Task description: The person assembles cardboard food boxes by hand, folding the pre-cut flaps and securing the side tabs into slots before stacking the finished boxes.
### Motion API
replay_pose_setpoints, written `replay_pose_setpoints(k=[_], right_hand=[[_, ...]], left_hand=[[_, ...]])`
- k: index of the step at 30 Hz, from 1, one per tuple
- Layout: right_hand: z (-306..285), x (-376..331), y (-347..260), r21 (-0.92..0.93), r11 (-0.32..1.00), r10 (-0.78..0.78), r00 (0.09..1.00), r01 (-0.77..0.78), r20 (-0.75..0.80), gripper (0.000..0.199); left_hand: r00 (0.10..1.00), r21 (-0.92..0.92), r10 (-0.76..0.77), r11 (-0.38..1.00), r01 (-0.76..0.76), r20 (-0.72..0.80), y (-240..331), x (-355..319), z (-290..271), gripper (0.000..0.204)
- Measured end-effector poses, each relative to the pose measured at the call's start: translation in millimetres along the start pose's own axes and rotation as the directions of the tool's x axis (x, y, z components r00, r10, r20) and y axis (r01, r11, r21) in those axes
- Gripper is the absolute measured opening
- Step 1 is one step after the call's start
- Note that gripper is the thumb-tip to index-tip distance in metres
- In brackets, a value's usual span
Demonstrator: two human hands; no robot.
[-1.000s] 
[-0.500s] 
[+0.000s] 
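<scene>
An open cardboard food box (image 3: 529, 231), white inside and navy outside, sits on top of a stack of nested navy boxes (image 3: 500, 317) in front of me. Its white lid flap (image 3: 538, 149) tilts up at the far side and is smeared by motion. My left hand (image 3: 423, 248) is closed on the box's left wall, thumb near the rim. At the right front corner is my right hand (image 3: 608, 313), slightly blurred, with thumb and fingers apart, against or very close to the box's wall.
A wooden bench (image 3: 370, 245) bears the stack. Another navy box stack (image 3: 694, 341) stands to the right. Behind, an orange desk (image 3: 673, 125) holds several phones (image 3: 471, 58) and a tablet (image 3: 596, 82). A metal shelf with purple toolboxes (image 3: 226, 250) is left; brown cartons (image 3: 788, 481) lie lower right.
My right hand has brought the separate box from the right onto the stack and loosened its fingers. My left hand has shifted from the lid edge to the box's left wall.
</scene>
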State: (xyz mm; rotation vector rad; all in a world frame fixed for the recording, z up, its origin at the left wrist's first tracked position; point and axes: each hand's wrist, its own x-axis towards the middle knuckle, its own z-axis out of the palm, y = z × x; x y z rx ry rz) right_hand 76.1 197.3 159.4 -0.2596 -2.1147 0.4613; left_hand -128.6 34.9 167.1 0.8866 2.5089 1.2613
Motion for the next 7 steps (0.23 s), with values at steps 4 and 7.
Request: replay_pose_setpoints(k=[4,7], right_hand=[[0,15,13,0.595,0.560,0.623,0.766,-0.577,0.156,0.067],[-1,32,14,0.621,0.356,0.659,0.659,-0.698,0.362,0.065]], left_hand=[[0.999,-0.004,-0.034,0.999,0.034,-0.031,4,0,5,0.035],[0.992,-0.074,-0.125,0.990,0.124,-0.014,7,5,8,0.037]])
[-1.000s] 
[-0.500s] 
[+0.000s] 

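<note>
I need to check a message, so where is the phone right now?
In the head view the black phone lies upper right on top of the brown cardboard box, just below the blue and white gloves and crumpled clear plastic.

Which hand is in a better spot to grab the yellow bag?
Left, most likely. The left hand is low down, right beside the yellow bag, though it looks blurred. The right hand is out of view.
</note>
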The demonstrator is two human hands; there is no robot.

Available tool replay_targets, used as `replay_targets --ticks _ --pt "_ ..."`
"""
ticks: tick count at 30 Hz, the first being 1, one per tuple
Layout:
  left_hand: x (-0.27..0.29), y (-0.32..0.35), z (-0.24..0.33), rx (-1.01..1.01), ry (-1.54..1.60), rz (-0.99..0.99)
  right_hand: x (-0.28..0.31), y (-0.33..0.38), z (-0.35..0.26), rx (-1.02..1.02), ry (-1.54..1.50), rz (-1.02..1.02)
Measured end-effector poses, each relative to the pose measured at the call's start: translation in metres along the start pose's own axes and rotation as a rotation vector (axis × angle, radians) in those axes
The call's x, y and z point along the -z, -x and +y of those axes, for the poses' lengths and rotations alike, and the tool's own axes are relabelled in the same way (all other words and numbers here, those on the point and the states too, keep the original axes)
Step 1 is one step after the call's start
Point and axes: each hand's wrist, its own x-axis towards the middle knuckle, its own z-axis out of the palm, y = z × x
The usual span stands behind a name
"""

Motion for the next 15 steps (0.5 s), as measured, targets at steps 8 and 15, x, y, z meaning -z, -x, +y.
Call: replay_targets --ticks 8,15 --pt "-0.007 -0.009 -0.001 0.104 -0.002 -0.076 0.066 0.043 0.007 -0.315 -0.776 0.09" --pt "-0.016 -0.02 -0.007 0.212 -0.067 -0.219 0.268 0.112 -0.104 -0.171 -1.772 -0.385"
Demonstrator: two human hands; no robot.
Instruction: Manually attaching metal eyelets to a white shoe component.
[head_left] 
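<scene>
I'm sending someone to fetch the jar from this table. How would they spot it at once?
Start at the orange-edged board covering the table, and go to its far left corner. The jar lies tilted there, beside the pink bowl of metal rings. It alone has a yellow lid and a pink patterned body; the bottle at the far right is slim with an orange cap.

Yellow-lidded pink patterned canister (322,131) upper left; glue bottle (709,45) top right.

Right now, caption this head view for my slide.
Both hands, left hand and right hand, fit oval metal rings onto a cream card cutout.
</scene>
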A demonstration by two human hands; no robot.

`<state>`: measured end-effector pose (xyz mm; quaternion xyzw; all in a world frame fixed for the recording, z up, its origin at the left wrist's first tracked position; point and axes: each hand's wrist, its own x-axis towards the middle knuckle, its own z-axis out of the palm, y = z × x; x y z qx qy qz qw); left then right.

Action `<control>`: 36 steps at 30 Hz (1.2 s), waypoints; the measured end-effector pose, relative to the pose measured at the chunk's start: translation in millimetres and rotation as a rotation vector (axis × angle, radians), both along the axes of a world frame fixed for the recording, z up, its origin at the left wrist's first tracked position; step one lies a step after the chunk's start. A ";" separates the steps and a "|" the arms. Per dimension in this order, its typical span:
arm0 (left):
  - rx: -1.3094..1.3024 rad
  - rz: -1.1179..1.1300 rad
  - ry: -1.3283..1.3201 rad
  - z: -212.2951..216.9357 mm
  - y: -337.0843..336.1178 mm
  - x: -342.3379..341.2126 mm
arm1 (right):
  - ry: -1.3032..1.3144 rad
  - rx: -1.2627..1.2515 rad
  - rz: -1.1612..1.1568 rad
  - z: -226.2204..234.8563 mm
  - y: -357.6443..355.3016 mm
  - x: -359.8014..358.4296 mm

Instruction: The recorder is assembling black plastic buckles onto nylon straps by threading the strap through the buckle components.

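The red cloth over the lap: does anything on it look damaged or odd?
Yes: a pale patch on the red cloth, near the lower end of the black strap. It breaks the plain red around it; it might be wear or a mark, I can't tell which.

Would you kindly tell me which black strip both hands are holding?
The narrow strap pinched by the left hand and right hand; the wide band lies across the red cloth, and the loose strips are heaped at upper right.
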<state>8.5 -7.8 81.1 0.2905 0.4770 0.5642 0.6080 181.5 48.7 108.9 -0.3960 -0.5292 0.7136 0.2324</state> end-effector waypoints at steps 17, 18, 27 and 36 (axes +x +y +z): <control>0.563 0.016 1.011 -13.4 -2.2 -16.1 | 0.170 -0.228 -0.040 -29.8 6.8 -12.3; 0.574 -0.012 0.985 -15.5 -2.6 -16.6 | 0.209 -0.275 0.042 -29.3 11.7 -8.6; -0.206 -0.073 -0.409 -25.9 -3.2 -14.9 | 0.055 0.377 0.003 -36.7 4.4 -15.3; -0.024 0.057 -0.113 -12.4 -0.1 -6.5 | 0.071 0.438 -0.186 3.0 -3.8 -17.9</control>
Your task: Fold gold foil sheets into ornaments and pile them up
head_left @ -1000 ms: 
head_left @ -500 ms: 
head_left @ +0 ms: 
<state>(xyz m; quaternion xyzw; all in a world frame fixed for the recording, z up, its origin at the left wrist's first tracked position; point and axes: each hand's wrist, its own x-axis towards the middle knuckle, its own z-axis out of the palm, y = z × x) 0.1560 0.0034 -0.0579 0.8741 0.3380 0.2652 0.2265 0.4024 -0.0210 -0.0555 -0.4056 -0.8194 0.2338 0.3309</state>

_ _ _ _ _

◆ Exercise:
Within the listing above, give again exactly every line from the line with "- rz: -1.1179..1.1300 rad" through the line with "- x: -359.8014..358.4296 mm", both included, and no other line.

◆ Response area:
  - rz: -1.1179..1.1300 rad
  - ry: -1.3283..1.3201 rad
  - z: -212.2951..216.9357 mm
  - y: -337.0843..336.1178 mm
  - x: -342.3379..341.2126 mm
arm1 (right):
  - ry: -1.3032..1.3144 rad
  - rx: -1.2627..1.2515 rad
  - rz: -1.1612..1.1568 rad
  - z: -226.2204..234.8563 mm
  - y: -357.6443..355.3016 mm
  - x: -359.8014..358.4296 mm

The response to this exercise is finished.